Чувствовал себя птицей в лазури. Кровь ударила в голову так, что я чуть не свалился с койки. Лоб и щеки охватил огонь. Вокруг — ни стен, ни коек, ни узкого окна: мир синевы. Он льется в мои глаза. Глаза ослепли от его света, тяжелые веки опустились. Лежу, и мне хорошо. Я не чувствую боли в руке, бунта крови в теле, не вижу синевы, не слышу лепета колес. И в сердце моем не стало страха, боли. Страх я чувствовал не тогда, когда проваливался в небытие, терял ощущение мира, а тогда, когда приходил в сознание и ощущал мир, его и свое дыхание. Каждый раз после такого возвращения к жизни и к миру я дрожал от страха и стучал зубами. Когда вернулось сознание ко мне, а вместе с ним и страх, стоял уже вечер, — я догадался о наступлении его по красноватой звезде, которая светила в квадрат окна, по желтому огоньку лампы в железном фонаре, прикрепленном к потолку. Фонарь покачивался. Он был похож на серого петуха с огненным глазом. По стенам теплушки колыхались тени. В воздухе пахло йодом, запекшейся кровью. За стеной будто звонили: дон-дон-дон. Звонили долго, долго. Я стиснул зубы так, что хрустнули челюсти. Звон прекратился.

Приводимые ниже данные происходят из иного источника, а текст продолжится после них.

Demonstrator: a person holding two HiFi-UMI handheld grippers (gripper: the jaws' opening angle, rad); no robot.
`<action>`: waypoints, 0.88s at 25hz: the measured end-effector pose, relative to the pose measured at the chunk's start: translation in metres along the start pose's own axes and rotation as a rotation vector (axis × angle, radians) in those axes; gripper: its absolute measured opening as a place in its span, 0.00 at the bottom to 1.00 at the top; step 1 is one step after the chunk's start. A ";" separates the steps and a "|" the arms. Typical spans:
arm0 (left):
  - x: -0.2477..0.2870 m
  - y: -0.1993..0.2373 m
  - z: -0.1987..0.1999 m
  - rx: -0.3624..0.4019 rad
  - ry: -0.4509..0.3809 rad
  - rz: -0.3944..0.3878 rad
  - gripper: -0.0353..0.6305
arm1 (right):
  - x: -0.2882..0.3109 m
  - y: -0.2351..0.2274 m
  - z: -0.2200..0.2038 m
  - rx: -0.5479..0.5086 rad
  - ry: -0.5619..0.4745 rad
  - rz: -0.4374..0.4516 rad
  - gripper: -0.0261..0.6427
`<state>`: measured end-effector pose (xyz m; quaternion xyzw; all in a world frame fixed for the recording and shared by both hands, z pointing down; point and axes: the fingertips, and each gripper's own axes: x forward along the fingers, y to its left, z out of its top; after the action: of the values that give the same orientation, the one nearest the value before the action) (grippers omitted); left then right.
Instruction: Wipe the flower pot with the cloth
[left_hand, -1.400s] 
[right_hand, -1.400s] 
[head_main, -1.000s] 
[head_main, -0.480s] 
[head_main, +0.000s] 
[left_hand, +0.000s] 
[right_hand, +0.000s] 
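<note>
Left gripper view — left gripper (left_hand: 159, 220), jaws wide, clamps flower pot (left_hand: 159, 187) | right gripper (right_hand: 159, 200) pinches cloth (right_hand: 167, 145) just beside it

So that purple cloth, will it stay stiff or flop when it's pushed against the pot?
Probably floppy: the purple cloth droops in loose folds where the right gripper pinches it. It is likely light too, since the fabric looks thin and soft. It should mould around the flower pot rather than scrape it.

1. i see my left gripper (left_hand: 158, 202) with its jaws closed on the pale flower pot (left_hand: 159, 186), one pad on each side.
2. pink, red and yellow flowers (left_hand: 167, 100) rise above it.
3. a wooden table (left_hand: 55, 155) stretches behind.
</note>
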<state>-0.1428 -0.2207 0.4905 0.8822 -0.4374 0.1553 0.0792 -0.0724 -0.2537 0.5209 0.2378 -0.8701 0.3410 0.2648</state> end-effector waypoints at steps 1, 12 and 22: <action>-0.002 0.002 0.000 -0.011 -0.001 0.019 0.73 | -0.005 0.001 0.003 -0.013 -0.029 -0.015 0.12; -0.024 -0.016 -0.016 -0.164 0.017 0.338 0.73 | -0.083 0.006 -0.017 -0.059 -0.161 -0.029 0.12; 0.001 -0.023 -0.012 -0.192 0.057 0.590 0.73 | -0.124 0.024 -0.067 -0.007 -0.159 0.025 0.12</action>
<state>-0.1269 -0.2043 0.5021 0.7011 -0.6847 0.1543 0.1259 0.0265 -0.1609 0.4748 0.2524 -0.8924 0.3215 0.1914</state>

Опять слышу нудно-болезненный шепоток:
— Осень. Лес. Желтые мертвые листья. Пахнет прелью. Серое, мокрое небо. И ни одной птички. И только мы одни в лесу, под небом… все как в России. Вылезли из блиндажей и пошли в атаку.
— И ты, Семен Федорович, не добежал? — спросил сиплый голос, похожий на шипение ремня на маховике.
— Не добежал, — вздохнув, продолжал Семен Федорович. — Ногу-то вроде бритвой отхватило, даже не заметил… ну, я и повис на проволочном заграждении. Алексей Иванович, может быть, нога-то и цела? Я во сне, может быть, видел, как отхватило ее? Уж больно пятка чешется. Вот и сейчас… Цела, цела! Слышь, друг, я шевелю большим пальцем ноги.
— Гм, — удивился третий голос. — Это нерва беспокоит… Да-с. Будь, братец, уверен: ножка твоя в солдатском сапожке осталась там… Может быть, она без тебя-то семь раз в атаку сходила. Да-с.
Семен Федорович и Алексей Иванович не ответили. Кто-то всхлипнул. Всхлип напомнил мне бульканье воды в раковине.
— В одном пустом доме я нашел картину на стене, — сказал робко и жалобно голос и стал продолжать: — Глянул на нее — Христос в пустыне. Сидит он на камне, а у ног — море. Сидит и думает. Худищий такой, щеки ввалились. Глаза — темь. Бороденка жидкая. Ну прямо Иван Лысик, точь-в-точь. Крепко думает. Думая, знает: люди — сволочь… страдать не надо за них, — но не может: родился на это. Голгофу хочет принять, чтоб люди…
— Бредень, замолчи, — умоляюще пискнул раненый, лежавший через койку от меня. — Без твоего нытья места нет сердцу.
Робкий голос осекся. Тишина. В ней — храп, стоны, а под полом — лепет колес, словно там бежала вода: «Та-та, та-та. Мы все знаем. Не догоните. Не догоните. Замолчите. Замолчите. Та-та, та-та. Мы все знаем. Мы все знаем». У меня на лбу капли пота. Они, как гвозди, холодны.